#### PROBLEM TO WORK ON:
Beginning with the line that holds "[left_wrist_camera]" in the data below, give again every line through the one that holds "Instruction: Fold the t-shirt", exactly as written.

(Stored items)

+---+

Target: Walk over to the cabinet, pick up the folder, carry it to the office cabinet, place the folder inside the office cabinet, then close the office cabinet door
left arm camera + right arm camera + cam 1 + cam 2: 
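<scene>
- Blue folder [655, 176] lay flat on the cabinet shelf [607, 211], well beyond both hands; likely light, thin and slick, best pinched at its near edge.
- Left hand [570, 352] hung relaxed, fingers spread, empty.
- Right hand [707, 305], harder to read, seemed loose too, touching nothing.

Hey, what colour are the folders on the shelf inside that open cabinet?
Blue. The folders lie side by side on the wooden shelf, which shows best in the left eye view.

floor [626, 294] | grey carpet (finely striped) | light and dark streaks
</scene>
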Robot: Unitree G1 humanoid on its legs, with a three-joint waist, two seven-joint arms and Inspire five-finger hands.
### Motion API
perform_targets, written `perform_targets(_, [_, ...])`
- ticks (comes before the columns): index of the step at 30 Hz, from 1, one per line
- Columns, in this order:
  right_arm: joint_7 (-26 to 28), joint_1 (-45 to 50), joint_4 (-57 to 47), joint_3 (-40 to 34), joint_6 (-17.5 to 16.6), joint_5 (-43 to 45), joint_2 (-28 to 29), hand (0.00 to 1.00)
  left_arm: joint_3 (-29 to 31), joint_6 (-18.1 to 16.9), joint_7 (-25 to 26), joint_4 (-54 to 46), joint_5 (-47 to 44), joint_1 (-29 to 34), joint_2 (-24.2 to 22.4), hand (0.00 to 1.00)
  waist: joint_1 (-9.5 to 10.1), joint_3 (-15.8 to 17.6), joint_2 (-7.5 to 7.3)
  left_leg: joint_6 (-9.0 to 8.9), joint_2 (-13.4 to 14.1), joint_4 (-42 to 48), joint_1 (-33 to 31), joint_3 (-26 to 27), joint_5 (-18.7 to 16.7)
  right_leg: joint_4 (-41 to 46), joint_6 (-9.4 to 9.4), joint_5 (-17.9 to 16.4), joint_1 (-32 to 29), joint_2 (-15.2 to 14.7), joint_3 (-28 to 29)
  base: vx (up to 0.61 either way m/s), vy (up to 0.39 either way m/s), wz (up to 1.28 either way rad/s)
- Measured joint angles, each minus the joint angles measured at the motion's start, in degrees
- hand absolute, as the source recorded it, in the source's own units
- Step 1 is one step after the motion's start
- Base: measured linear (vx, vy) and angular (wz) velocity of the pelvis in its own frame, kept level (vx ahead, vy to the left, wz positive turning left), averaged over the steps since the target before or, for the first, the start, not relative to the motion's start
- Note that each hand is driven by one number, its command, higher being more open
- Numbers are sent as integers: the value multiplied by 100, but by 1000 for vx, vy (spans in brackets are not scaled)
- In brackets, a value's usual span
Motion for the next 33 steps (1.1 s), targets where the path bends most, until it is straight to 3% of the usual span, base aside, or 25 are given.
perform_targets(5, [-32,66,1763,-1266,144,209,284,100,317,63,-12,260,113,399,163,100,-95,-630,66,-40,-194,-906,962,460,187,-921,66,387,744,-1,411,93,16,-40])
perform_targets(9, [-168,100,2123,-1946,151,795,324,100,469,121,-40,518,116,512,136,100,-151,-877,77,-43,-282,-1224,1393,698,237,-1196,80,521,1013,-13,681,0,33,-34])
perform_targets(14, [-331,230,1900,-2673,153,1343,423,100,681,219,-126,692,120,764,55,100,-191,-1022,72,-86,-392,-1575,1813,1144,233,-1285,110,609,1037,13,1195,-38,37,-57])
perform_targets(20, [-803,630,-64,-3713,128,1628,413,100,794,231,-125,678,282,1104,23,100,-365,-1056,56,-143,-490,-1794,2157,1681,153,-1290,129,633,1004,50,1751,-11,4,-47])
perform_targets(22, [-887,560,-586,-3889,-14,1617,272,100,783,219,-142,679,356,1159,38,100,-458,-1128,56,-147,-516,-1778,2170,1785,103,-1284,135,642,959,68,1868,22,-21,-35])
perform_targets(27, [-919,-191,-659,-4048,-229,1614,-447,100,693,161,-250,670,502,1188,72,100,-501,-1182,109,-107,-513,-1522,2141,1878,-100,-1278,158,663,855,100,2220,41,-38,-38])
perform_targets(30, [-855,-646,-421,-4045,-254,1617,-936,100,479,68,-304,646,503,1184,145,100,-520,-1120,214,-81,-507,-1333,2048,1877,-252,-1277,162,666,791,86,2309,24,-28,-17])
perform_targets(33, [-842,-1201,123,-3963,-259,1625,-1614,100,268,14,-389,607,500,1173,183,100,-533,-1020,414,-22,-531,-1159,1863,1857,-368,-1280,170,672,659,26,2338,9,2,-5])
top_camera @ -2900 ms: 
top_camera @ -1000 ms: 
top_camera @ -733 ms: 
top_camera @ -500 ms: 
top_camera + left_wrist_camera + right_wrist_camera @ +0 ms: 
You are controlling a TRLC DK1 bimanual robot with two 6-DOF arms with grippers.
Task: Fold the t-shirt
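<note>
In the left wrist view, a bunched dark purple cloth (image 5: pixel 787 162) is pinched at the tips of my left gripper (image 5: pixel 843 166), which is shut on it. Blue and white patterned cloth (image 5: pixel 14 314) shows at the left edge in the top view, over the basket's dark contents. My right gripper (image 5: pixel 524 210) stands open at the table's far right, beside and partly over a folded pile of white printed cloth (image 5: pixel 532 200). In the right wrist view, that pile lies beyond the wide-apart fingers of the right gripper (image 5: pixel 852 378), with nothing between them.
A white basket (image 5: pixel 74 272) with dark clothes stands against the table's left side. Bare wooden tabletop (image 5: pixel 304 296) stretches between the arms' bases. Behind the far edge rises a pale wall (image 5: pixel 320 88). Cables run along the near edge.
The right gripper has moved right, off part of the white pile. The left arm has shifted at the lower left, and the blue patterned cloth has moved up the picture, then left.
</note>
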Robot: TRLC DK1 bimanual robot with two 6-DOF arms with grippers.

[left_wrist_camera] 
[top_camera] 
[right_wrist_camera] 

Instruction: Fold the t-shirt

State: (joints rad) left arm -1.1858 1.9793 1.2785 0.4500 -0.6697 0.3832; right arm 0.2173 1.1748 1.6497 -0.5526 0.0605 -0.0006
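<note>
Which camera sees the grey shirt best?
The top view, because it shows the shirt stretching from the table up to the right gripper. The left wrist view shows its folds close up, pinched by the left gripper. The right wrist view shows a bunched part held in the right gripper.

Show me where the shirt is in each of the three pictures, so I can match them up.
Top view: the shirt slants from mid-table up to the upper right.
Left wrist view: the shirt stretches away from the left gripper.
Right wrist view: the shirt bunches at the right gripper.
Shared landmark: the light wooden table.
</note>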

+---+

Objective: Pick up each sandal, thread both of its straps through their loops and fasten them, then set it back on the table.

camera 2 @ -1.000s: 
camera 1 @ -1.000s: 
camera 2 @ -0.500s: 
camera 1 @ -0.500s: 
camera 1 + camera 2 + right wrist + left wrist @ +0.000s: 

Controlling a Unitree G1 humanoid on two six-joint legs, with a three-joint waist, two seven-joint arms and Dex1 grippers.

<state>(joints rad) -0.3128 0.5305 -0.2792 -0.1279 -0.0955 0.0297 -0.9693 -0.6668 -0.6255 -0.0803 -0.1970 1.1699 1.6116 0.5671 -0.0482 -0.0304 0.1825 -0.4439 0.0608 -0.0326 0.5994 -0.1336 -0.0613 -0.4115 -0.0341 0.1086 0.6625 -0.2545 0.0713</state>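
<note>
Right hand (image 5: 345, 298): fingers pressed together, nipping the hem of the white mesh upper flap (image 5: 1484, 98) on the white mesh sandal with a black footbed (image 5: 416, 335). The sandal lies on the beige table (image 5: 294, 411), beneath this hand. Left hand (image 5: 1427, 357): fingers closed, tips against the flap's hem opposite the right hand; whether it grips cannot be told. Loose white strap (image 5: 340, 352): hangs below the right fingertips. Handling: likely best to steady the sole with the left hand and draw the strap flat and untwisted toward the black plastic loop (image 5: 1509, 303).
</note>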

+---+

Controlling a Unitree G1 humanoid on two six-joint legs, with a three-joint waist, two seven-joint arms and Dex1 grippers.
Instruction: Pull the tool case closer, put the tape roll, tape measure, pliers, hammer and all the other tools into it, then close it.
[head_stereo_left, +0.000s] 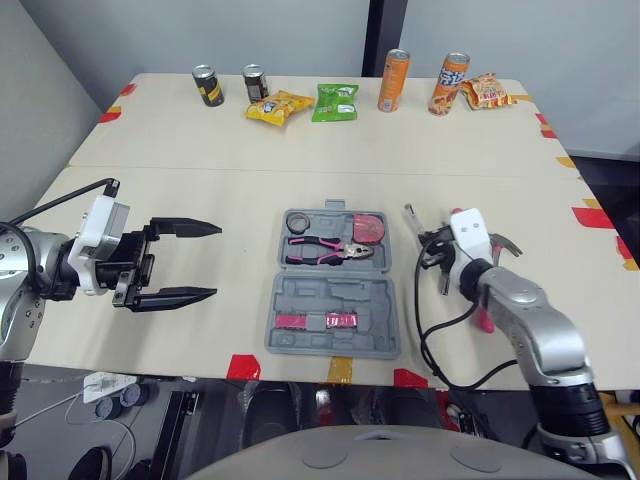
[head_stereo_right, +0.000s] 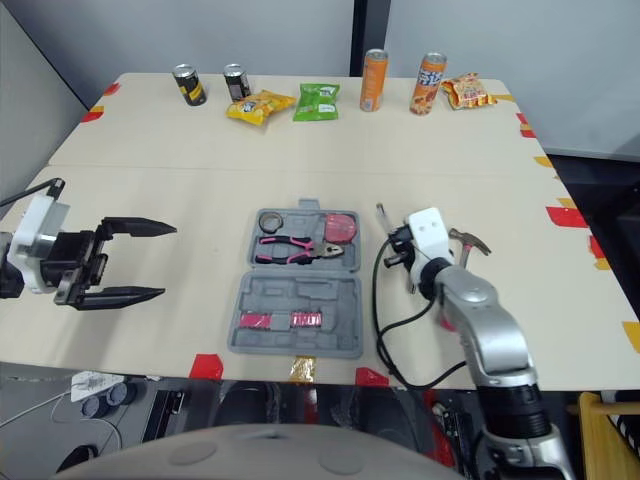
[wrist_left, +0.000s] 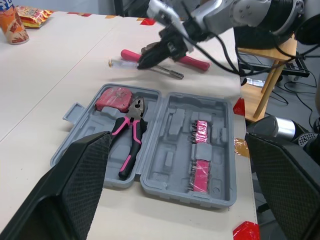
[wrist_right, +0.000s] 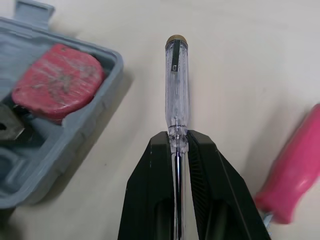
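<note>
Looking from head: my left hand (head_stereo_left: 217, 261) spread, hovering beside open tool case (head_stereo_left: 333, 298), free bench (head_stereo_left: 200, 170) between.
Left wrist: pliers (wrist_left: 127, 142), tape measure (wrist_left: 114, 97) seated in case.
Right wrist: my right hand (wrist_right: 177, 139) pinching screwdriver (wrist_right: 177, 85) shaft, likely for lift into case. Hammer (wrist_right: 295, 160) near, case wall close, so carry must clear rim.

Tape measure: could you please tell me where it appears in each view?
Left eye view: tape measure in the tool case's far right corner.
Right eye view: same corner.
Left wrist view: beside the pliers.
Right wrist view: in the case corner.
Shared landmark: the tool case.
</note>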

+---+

#### RESPONSE:
[left_wrist_camera] 
[top_camera] 
[right_wrist_camera] 

Instruction: Fold the t-shirt

Nothing remains to be done, and the exercise is complete.